▶ **Assigned task**: Extract exactly those lines that lie between the start of the material and the line with "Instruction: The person", including both boundary lines and no others.

━━━━━━

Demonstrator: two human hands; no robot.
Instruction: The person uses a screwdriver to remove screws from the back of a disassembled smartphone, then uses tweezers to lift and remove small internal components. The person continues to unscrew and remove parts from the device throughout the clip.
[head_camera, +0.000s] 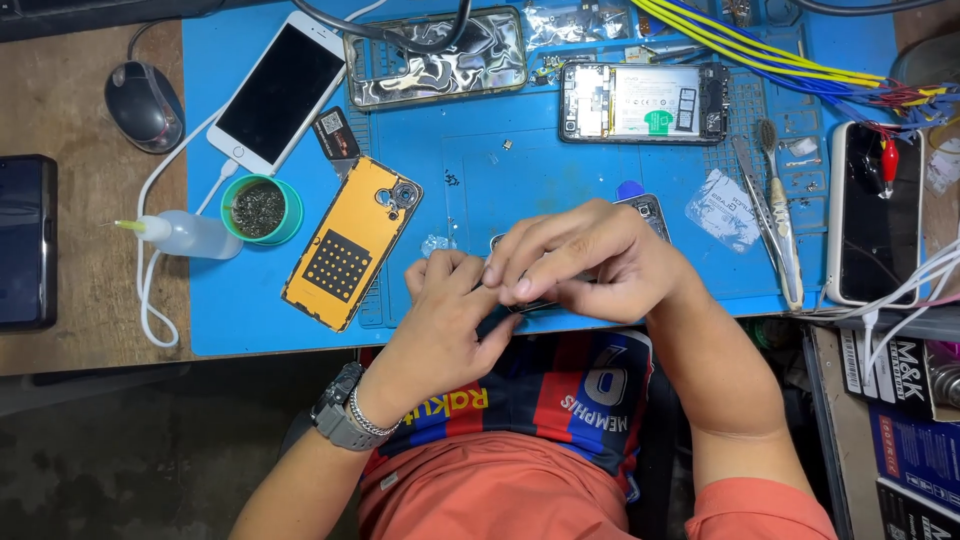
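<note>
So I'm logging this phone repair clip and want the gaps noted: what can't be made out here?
Head view only:
- The phone in the hands: mostly covered by the right hand and left hand; its state and what the fingertips grip are hidden.
- Loose screws on the blue mat: too small to tell apart.
- Dark phone at the left: cut off by the frame edge.
- Boxes at the right: cut off by the edge.

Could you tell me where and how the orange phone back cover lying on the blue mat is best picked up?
The orange back cover lies flat and slanted on the blue mat, inner side up. I would pinch it across its two long edges near the middle, coming from above: they look bare there, while the green tin crowds its upper left corner and the camera cutout end probably looks weaker.
</note>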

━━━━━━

▶ **Answer to the exercise**:
Demonstrator: two human hands; no robot.
Instruction: The person uses a screwdriver to remove screws from the back of a disassembled smartphone, then uses tweezers to lift and remove small internal components. The person continues to unscrew and remove parts from the device throughout the clip.

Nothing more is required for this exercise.